Investment trusts: interest distributions: introduction
References to these pages
The following pages (CTM47510 to CTM47596) set out the detail of a new optional tax framework for investment trusts (ITs) investing in interest bearing assets.
Under the tax framework, the regulations (SI2009/2034), made under the powers in FA09/S45, allow an IT with income from interest bearing and certain economically similar assets to receive a tax deduction for any interest distributions made, effectively removing any corporation tax liability that would otherwise arise on interest and similar income.
FA09/S45 also introduces the concept of a prospective investment trust (PIT). This is to allow (subject to certain conditions) an investment trust company (ITC) to make an interest distribution part way through an accounting period (AP), before it has obtained approval status to be an IT at the end of the AP from HMRC (see CTM47515 for a definition of a PIT).
The tax framework moves the point of taxation from the investment trust to the investor so that they are treated as if they had received income directly from an investment in the underlying assets.
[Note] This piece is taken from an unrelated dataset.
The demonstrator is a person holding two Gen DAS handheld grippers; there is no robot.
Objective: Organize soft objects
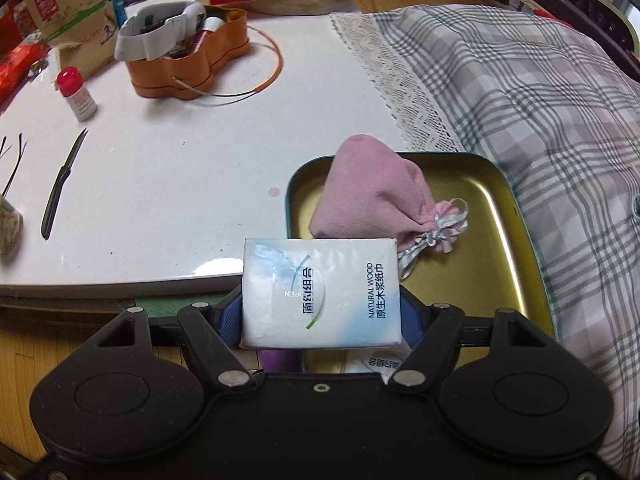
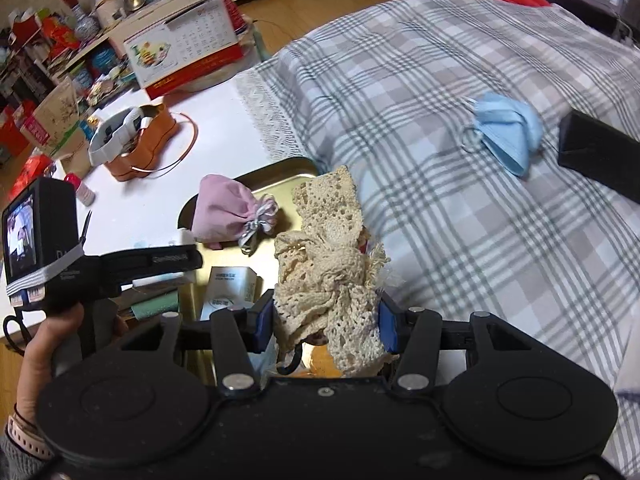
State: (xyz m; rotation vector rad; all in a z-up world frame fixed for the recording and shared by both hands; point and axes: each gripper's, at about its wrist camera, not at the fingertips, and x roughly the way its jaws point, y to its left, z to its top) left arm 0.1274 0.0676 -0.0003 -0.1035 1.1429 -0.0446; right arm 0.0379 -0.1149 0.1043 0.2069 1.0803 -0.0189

Where an IT makes an interest distribution, this income will be treated as the receipt of a payment of interest in the hands of the investor.
Use of the framework is optional and relies on the IT gaining approval, under ICTA88/S842 (1) (explained in CTM47110).
The guidance also explains regulations which allow for alternative means of providing tax information to recipients, where an investment trust makes more than one type of distribution - see CTM47570to CTM47590.
When does the new tax framework apply?
The new tax framework applies to any distributions made on or after the 1 September 2009, subject to various conditions set out in CTM47510.